WORK TASK
Set out each line from the following listing that includes the word "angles".

◆ ◆ ◆ ◆

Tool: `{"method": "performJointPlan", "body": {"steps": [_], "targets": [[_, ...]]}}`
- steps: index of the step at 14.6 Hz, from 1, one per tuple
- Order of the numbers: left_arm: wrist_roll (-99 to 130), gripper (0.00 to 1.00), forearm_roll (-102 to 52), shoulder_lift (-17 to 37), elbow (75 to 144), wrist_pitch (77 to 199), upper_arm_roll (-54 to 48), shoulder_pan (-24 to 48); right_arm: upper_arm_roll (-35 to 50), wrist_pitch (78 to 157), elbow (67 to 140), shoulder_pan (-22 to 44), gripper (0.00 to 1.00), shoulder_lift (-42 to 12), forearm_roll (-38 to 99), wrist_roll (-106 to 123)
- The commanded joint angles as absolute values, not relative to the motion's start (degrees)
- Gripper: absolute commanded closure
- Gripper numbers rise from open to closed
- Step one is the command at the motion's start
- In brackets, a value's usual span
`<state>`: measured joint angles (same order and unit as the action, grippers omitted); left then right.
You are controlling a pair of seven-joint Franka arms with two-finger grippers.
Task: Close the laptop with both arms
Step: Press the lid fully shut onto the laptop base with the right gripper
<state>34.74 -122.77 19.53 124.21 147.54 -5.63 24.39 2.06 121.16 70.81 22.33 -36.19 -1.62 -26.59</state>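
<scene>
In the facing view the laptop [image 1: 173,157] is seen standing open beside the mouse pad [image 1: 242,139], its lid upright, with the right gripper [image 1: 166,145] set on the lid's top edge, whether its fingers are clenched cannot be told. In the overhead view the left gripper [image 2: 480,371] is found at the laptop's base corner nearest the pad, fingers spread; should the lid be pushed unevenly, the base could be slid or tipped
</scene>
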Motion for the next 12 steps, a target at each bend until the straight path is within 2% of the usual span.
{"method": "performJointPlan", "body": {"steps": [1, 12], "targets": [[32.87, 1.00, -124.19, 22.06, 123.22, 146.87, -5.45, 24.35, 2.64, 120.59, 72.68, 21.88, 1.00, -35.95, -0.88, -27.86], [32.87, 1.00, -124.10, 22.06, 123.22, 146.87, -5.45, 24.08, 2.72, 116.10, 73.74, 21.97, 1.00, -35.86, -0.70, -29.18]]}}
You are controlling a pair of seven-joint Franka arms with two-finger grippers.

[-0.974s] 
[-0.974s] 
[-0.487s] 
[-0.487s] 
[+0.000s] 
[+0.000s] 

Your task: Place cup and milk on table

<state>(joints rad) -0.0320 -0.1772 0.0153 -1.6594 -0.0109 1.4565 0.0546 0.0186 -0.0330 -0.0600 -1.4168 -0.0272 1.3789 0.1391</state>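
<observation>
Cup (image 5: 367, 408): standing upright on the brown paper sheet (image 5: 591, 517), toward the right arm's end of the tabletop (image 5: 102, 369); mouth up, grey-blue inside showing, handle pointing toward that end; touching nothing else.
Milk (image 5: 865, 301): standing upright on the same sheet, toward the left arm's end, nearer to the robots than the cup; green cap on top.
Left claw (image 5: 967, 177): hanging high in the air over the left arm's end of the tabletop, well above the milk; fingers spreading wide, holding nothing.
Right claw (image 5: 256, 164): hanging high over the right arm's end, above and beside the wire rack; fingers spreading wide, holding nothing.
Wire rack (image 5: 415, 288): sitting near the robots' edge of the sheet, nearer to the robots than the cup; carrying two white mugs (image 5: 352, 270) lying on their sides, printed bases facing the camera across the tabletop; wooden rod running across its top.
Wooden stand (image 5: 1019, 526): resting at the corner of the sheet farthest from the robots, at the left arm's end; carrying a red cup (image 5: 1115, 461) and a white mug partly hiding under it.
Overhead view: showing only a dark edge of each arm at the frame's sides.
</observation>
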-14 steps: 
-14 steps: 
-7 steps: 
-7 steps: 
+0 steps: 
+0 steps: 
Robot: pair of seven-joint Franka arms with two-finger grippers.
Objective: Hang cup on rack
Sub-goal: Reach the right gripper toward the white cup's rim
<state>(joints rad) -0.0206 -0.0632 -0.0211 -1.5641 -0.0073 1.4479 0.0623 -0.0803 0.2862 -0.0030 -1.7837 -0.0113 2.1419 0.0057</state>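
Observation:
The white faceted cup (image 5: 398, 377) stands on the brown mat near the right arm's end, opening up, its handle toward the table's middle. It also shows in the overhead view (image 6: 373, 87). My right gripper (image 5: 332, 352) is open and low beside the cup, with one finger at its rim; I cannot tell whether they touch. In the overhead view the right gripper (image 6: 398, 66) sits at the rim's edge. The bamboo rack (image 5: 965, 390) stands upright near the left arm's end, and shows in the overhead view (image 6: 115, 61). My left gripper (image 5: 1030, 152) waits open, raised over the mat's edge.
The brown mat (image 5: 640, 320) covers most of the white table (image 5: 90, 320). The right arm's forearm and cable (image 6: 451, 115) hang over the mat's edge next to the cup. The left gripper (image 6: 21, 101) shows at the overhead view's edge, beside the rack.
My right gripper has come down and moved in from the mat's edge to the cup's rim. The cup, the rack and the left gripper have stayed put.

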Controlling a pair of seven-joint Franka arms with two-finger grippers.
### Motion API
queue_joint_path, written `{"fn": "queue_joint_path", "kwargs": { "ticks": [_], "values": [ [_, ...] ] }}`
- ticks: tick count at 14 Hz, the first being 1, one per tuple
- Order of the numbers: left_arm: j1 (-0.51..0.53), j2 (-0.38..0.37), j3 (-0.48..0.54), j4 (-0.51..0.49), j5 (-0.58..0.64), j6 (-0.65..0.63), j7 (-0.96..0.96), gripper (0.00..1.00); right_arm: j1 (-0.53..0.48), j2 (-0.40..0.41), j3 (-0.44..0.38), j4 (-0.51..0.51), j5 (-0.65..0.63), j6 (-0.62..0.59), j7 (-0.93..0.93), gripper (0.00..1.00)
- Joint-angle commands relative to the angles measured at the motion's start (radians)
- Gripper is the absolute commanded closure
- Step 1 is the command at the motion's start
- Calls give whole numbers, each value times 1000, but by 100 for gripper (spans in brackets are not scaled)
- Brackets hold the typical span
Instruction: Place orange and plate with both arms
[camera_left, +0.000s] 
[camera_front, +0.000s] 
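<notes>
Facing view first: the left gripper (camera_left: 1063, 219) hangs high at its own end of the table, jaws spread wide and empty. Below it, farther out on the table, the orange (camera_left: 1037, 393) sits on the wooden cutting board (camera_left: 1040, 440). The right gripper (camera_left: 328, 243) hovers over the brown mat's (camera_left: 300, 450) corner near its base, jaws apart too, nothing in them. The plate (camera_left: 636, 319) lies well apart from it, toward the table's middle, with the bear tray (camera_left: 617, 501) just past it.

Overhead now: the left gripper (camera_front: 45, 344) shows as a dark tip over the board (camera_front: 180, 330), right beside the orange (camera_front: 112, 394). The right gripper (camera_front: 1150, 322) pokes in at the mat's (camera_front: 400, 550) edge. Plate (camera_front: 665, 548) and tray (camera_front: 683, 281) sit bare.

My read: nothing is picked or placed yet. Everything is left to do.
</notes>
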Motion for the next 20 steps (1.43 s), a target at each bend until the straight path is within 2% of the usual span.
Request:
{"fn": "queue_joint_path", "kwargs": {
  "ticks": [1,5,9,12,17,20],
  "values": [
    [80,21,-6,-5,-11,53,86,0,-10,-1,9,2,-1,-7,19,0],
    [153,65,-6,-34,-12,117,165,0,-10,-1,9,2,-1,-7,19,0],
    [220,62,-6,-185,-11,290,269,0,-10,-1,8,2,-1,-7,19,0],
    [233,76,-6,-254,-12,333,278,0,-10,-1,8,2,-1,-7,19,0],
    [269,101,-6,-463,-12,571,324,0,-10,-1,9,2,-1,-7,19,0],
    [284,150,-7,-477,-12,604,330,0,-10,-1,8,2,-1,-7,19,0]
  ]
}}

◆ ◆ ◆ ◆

RESPONSE
- The commanded joint angles as absolute values, not relative to the motion's start (degrees)
`<state>`: measured joint angles (same order and unit as the action, grippers omitted); left then right.
- Joint-angle commands relative to the angles measured at the motion's start (radians)

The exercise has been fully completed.